Peter J. Forshaw's Peter J. Forshaw, "Subliming Spiritual-Physical-Chemistry and Theo-Alchemy in the Works of Heinrich Khunrath (1560-1605)" is concerned with reassessing prevailing views of Heinrich Khunrath (1560-1605) as the prototypical "spiritual" alchemist: "a hierophant of the psychic side of the magnum opus" (A. E. Waite) or a "Hermetic mystic of the deepest dye" (John Read). Similarly, his best-known work, the Amphitheatrum Sapientiae Aeternae (see the Ora et Labora frontispiece), is widely regarded as a synopsis of Khunrath's alchemy, cabala, and magic—a kind of occultist sourcebook. Forshaw, however, takes a more balanced view, arguing that Khunrath occupies a very significant place in the alchemical spectrum as someone who endeavored to discover the properties of matter, transmute substances, and create chemical medicines, as well as one who used alchemical metaphor to describe his own self-refinement and religious transformation. Ulti­mately, Khunrath's alchemy is the result of arduous labor as well as prayer.

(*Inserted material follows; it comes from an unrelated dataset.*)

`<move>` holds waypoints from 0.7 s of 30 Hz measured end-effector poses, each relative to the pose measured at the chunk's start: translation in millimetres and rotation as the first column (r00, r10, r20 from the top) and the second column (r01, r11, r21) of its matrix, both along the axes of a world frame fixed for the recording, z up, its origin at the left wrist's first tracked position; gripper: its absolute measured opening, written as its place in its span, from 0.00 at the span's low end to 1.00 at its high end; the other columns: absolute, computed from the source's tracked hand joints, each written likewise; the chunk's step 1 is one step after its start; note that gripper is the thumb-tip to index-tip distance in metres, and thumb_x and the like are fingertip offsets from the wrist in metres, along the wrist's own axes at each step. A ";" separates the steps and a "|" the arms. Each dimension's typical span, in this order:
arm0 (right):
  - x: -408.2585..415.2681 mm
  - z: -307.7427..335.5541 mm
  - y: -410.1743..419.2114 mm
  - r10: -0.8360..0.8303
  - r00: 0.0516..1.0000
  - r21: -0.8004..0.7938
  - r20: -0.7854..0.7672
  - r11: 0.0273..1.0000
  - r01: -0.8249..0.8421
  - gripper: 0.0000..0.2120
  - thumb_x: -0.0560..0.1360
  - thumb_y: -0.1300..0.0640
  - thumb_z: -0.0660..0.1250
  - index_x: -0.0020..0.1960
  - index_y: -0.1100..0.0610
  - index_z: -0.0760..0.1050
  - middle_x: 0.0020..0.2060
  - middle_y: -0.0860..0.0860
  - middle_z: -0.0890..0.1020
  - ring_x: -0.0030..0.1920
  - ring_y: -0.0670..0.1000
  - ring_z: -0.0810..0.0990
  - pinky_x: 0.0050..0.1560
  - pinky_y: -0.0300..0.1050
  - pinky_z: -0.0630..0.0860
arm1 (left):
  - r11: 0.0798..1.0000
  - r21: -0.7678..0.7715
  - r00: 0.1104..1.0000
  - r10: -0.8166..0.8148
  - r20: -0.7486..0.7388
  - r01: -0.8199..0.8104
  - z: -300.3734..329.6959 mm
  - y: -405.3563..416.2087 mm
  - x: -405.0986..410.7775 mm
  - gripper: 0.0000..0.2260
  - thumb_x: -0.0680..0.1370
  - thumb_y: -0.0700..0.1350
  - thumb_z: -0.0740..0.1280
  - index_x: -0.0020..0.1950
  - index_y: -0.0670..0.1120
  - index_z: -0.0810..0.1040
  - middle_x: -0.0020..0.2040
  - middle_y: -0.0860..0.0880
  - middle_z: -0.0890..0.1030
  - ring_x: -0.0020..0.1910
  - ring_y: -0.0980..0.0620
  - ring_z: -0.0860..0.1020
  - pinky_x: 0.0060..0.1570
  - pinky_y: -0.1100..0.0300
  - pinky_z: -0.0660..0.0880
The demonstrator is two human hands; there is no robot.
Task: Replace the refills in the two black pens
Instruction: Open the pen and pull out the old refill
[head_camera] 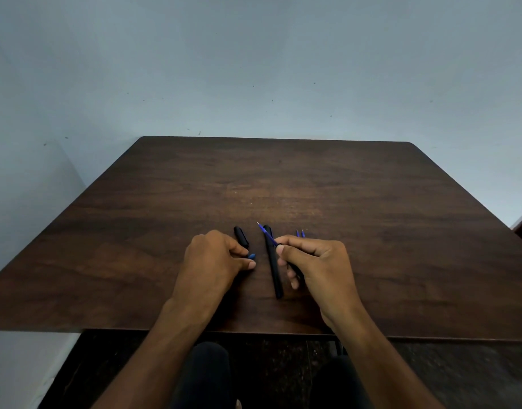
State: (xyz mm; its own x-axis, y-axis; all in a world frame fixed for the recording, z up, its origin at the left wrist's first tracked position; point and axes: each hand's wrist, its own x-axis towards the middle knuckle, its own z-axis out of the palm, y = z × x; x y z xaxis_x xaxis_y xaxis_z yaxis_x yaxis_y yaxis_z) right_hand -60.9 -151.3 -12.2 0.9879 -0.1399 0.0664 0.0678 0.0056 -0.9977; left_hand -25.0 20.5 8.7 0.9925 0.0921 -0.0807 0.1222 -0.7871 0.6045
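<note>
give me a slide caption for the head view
Right hand pinches a blue refill over a black pen lying on the dark wooden table; left hand rests beside a black cap.

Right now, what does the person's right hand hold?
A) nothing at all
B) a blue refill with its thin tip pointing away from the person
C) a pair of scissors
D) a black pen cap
B: the right hand pinches a blue refill whose thin tip points up and away, above the black pen that lies on the table.
</note>
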 end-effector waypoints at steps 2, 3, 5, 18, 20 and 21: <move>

Khunrath's near contemporary Robert Fludd (1574-1637) is the subject of Urszula Szulakowska's, "The Alchemical Medicine and Christology of Robert Fludd and Abraham von Franckenberg," which bridges the domains of his heterodox theol­ogy, alchemy, and medicine. Especially influential on Fludd's theology, remote as it was from mainstream, institutionalized Lutheranism and Calvinism, were diverse groups of dissident German "Spirituals"—ranging from persecuted Ana­baptists and anti-trinitarians, to "discretely resistant" Lutheran ministers, such as Valentin Weigel, to the Silesian noblemen, Caspar Schwenckfeld and Abraham von Franckenberg, Boehme's main disciple. Theologically, all reflected the in­fluence of Paracelsus's theosophically tinged alchemy; most critically, all stressed the powerful interiority of the religious experience, the Holy Spirit's operation within the human soul. Paracelsus, along with cabalistic elements, likewise ex­erted a great influence on Fludd's medicine and alchemy, with their central ideas of Christ as universal healer and the identification of the Eucharist with the alchemical elixir. Although Fludd's medical practice included only a small number of medicines, their efficacy resulted from the play of forces in the "mirac­ulous spiritual universe."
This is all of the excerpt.